What is the CAB Method?
It's a variant of the CAP SONCAS method, which replaced the P (Proof) with Benefits. Indeed, the notion of benefits is broader and also allows you to enhance the emotional aspect of the sale. This sales technique makes your pitch more impactful after determining arguments adapted to your prospect's SONCAS psychological profile.
The CAB method is also useful in marketing—its great strength is that it allows you to project your potential client into using your product or service by creating desire. It therefore has numerous advantages for structuring your sales argumentation, but you'll also need to anticipate its limitations.

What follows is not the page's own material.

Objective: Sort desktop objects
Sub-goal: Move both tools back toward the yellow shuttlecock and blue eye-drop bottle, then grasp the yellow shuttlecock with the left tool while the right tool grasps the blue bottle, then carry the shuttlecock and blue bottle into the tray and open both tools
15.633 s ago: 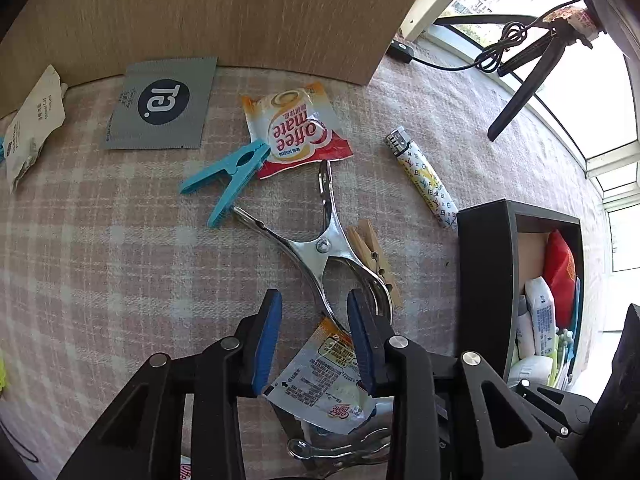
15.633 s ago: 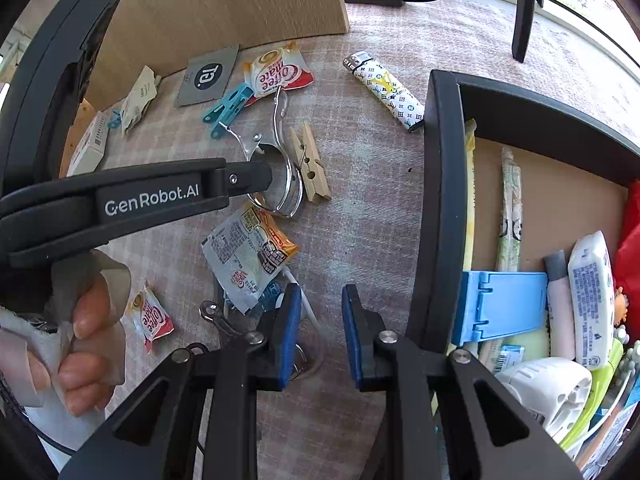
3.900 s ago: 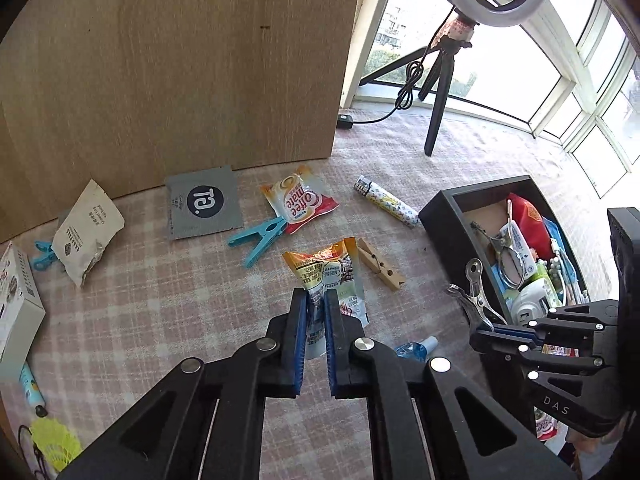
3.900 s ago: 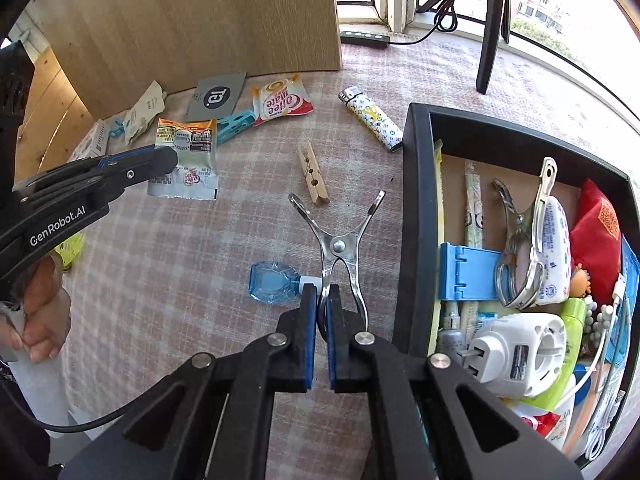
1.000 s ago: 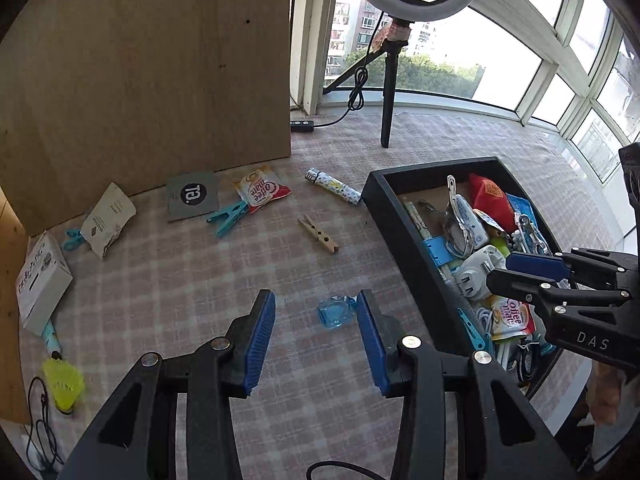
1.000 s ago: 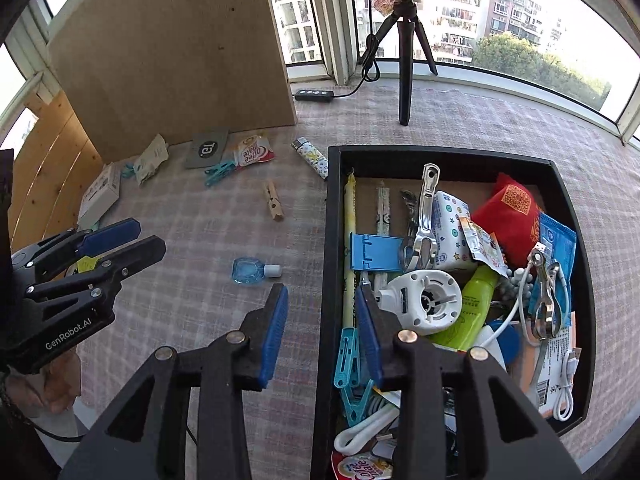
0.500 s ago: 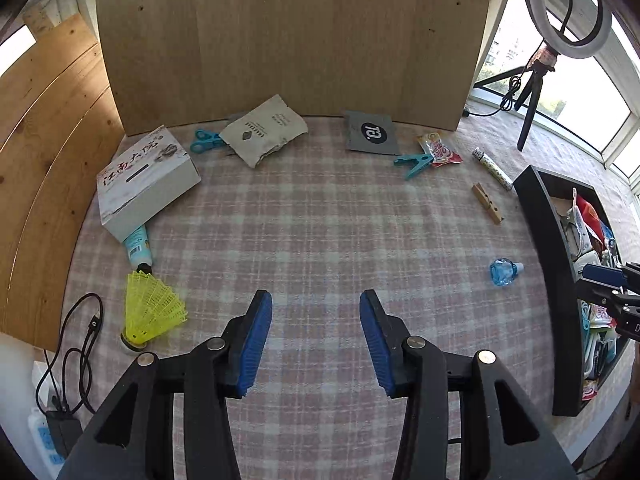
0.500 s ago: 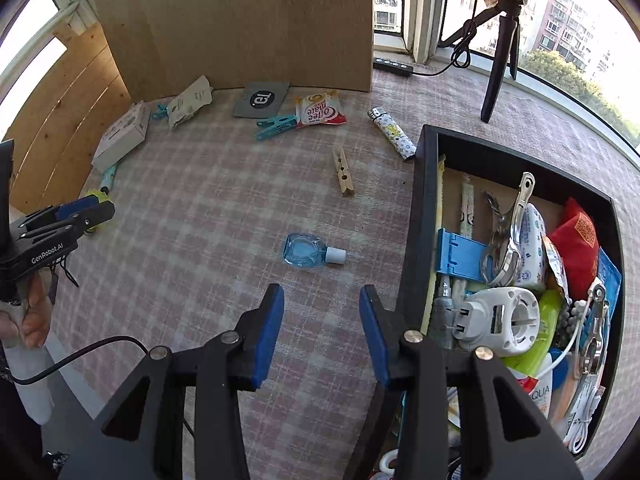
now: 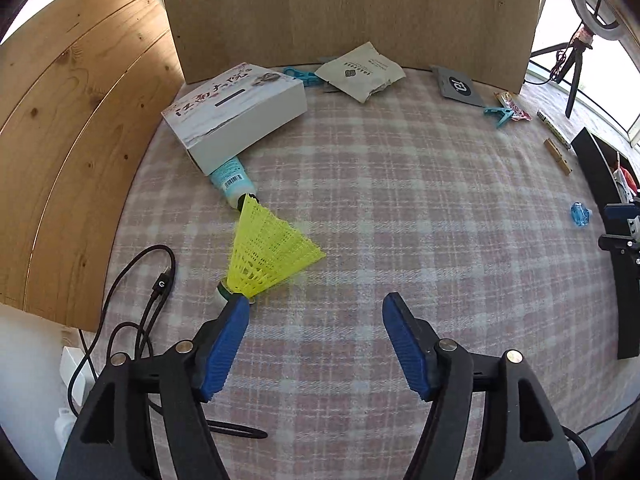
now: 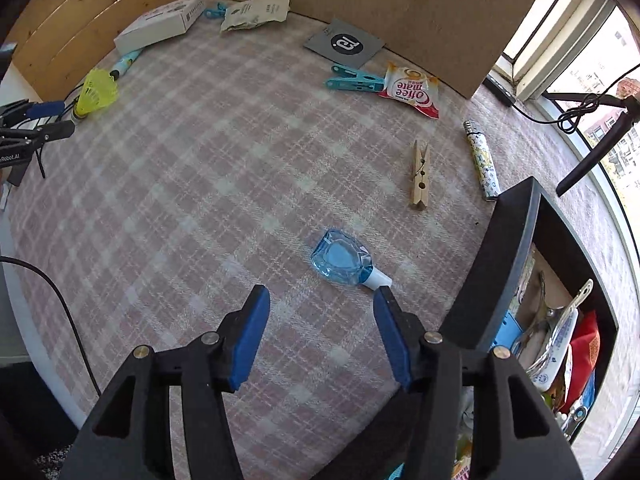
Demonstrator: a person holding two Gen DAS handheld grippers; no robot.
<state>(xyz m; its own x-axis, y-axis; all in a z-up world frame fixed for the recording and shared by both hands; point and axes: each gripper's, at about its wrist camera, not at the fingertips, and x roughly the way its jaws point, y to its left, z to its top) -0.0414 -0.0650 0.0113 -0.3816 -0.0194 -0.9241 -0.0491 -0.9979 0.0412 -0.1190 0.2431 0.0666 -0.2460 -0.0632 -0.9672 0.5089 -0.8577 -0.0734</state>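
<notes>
My left gripper is open and empty, low over the checked cloth. A yellow shuttlecock lies just ahead of its left finger, cork end close to the fingertip; it also shows in the right wrist view. My right gripper is open and empty, just behind a small blue bottle with a white cap; the bottle also shows in the left wrist view. The black storage box full of items stands at the right.
A white carton lies on a pale blue tube. A paper pouch, grey card, blue clip, coffee sachet, wooden peg and lighter lie on the cloth. A black cable runs at the left edge.
Both grippers have dropped lower. The left has closed in on the shuttlecock, the right on the blue bottle. Both stay open.
</notes>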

Definition of the CAB Sales Technique
The CAB method is a marketing and sales approach for structuring all your sales discourse. It's built on presenting your products/services in this precise order:
- Characteristics: provide a definition of your product by stating its functionalities
- Advantages: connect the characteristics to the product's advantages, explaining why these advantages make the product more efficient than others
- Benefits: give the product's added value for your client and how the product will bring something positive and concrete to their life
The CAB method is therefore a framework to follow methodically to structure all your sales pitches.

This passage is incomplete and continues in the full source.